Пройдя через город, мы вышли на Смоленскую дорогу. Спустились с одного холма, поднялись на другой и сделали небольшой привал. Солнце жгло невыносимо, и мы снова тайком напились воды. С холма был виден весь Можайск, изрезанный глубоким оврагом. Ярко белела на возвышении среди густой листвы церковь. Полюбовавшись видом, мы отправились дальше, прошли поле и небольшую деревеньку. Мы с Валей остановились, так как немного обогнали всех, но Федя и Тамара, помогавшие хозяйственникам нести провизию и чайники, подвешенные на шестах, когда поравнялись с нами, отругали почему-то за остановку К счастью, путь дальше лежал лесом, и мы пошли рядом с дорогой по тропинке, растянувшись на добрых полкилометра. Я перестала чувствовать боль и уже ступала на обе ноги. Через некоторое время всем захотелось есть. Ведь после завтрака прошло уже более пяти часов. Но никто не знал, когда будет большой привал, и все группы постепенно умолкли: с голоду не хотелось тратить силы на разговор, мы только и способны были теперь изредка шептать никому не интересное «есть хочу!». Окутанные байковыми «драндулетами», мы с Валей изнывали от жары. Наконец сзади прокричали, чтобы мы остановились. Подоспели хозяйственники, и мы полукругом расселись вокруг них, с жадностью следя, как они режут хлеб и намазывают масло. После бутербродов нам еще раздали печенье, и всем захотелось пить. Но воды уже ни у кого не было, а до ближайшего колодца оставалось километра два. Все равно с сытыми желудками было легче, да и солнце было теперь за высокими березами. Мы снова распелись. Впереди показалась одинокая избушка с колодцем. Но не успели мы приблизиться к этому месту, как из дома вышел старик, встал спиной к колодцу и, ограждая его широко расставленными руками, заявил, что нас «тут много ходит» и он не даст никому ни глотка, если ему не заплатят три рубля. Федя дал ему деньги, и мы все напились и умыли пыльные руки и лица. «Отсталый старик, — заметил кто-то, когда мы тронулись дальше, — это ж надо, воду жалеть!»
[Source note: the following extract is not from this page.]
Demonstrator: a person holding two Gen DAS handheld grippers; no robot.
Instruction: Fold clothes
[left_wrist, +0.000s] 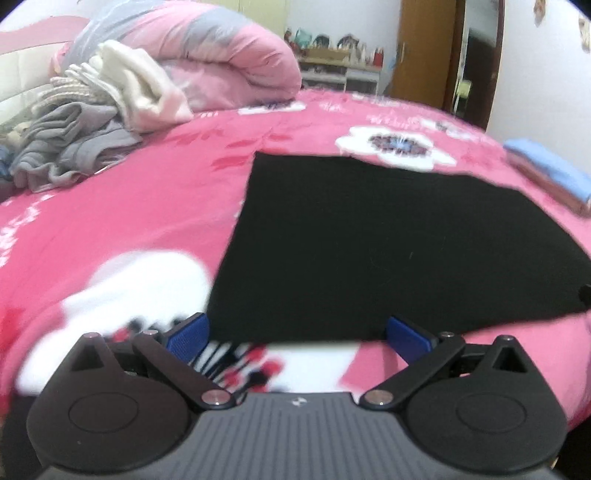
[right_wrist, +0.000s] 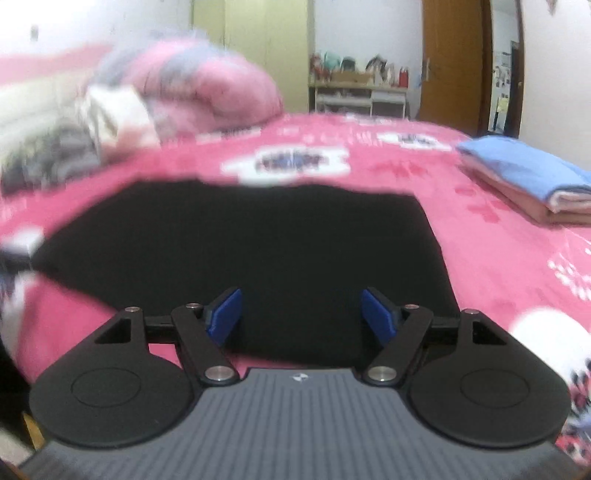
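Your left gripper (left_wrist: 297, 334) is angled down at the near edge of the black garment (left_wrist: 388, 240), jaws wide, nothing between the blue pads (left_wrist: 188, 336). Your right gripper (right_wrist: 301, 315) also tilts down over the same garment's near edge, jaws spread wide, holding nothing. Garment lies flat, folded to a rectangle, on the pink floral bed (left_wrist: 129, 206). Folded blue stack (right_wrist: 524, 173) sits off right; unfolded pile of clothes (left_wrist: 74, 147) far left.

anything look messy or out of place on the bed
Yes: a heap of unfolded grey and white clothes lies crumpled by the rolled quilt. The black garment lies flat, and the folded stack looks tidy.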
Лес кончился, и мы вышли в поле. Нам сказали, что это уже начинается знаменитое Бородинское поле. Оно было большое, холмистое, с разбросанными там и сям пятнами рощ и селений. Вскоре мы подошли к первому памятнику, а пройдя еще немного, увидели, что их вокруг очень, очень много. К половине пятого мы подошли к Масловке, где присели на скамеечке у одной из изб, и хозяйка вынесла нам ведро воды. Но пить уже особенно никому не хотелось. На пригорке за деревней осмотрели памятник в том месте, где Наполеон руководил сражением. Памятник был поставлен французами. Но я больше смотрела на землю — сколько здесь крови пролилось когда-то, а никаких следов не осталось…
До Бородина оставалось еще километра два, но идти было легко, так как солнце уже не припекало. Вскоре мы издали заметили идущих нам навстречу наших «разведчиков». Валя, всю дорогу мечтавшая о Вите, теперь почему-то молча бросила бутсы ему под ноги. Витя шел рядом с дорогой, внизу, по тропинке. Он густо покраснел, поднял на Валю глаза, еле слышно пробормотал: «Спасибо» — и побежал вперед к другим мальчишкам.